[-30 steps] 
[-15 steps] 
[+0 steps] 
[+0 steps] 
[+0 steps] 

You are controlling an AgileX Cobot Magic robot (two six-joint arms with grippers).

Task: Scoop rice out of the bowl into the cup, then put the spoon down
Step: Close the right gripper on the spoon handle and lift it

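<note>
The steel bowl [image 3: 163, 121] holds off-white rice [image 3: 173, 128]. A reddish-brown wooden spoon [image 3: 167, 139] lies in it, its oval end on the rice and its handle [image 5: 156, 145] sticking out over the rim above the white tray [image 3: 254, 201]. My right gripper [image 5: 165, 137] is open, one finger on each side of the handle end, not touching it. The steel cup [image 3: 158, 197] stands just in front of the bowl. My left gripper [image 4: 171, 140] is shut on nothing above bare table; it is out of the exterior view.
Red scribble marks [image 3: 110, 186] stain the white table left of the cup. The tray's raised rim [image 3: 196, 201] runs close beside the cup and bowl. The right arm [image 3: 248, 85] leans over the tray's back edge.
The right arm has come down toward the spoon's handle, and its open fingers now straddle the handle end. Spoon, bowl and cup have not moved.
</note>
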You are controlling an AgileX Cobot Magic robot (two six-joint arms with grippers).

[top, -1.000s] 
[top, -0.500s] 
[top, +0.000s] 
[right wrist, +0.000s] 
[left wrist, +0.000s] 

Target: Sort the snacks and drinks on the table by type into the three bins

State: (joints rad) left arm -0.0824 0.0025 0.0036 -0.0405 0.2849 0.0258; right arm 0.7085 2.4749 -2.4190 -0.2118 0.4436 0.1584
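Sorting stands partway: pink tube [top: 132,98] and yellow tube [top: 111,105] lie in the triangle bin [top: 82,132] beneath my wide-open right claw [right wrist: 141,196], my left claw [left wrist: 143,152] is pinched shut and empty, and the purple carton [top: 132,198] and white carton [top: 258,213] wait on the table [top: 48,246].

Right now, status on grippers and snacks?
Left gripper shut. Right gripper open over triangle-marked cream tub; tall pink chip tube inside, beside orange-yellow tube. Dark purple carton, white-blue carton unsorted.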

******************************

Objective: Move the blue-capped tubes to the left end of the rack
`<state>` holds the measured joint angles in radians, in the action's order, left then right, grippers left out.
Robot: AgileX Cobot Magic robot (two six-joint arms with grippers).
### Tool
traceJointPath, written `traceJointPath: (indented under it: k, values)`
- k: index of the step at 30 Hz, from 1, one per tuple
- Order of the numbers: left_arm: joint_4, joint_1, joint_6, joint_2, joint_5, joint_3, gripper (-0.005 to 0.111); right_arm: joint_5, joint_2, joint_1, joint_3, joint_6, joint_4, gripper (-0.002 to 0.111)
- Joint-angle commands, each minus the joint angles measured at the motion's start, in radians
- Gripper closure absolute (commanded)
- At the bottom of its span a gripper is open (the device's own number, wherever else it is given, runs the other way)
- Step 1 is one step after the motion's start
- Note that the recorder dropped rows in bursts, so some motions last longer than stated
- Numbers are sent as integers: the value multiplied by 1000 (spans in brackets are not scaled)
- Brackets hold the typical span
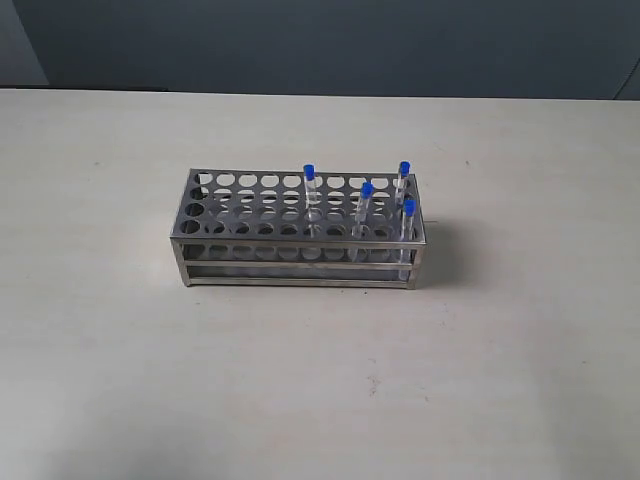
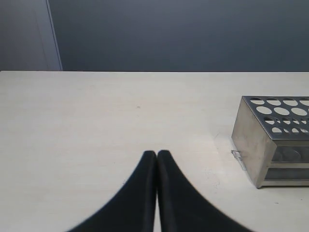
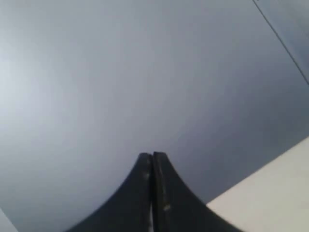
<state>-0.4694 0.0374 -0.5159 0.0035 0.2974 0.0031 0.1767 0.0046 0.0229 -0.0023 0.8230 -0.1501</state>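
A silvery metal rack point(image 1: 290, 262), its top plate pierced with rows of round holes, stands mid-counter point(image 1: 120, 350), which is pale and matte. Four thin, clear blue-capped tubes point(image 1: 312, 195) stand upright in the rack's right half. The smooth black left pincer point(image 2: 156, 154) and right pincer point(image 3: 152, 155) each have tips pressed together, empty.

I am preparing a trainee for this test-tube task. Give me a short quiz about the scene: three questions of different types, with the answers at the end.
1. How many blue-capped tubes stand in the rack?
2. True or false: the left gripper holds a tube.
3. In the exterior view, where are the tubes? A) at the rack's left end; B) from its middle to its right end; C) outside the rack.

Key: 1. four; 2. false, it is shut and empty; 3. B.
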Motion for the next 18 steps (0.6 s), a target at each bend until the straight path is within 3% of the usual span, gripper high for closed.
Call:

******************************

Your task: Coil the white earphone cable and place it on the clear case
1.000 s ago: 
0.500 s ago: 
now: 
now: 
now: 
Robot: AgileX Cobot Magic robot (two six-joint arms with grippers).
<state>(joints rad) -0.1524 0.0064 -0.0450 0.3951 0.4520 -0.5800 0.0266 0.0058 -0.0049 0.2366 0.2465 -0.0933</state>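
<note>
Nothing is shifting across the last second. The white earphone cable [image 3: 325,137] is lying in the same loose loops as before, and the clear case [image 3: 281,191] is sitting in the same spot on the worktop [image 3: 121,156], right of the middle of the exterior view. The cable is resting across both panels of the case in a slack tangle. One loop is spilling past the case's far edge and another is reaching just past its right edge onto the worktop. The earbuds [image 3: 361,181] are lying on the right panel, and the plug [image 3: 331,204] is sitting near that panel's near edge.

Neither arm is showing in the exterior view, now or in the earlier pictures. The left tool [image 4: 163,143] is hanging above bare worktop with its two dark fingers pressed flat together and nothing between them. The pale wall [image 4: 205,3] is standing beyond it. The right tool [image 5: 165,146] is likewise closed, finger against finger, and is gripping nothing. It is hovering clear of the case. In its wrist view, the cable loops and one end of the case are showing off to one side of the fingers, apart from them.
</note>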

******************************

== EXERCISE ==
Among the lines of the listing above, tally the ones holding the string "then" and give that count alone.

== EXERCISE RESULT ==
2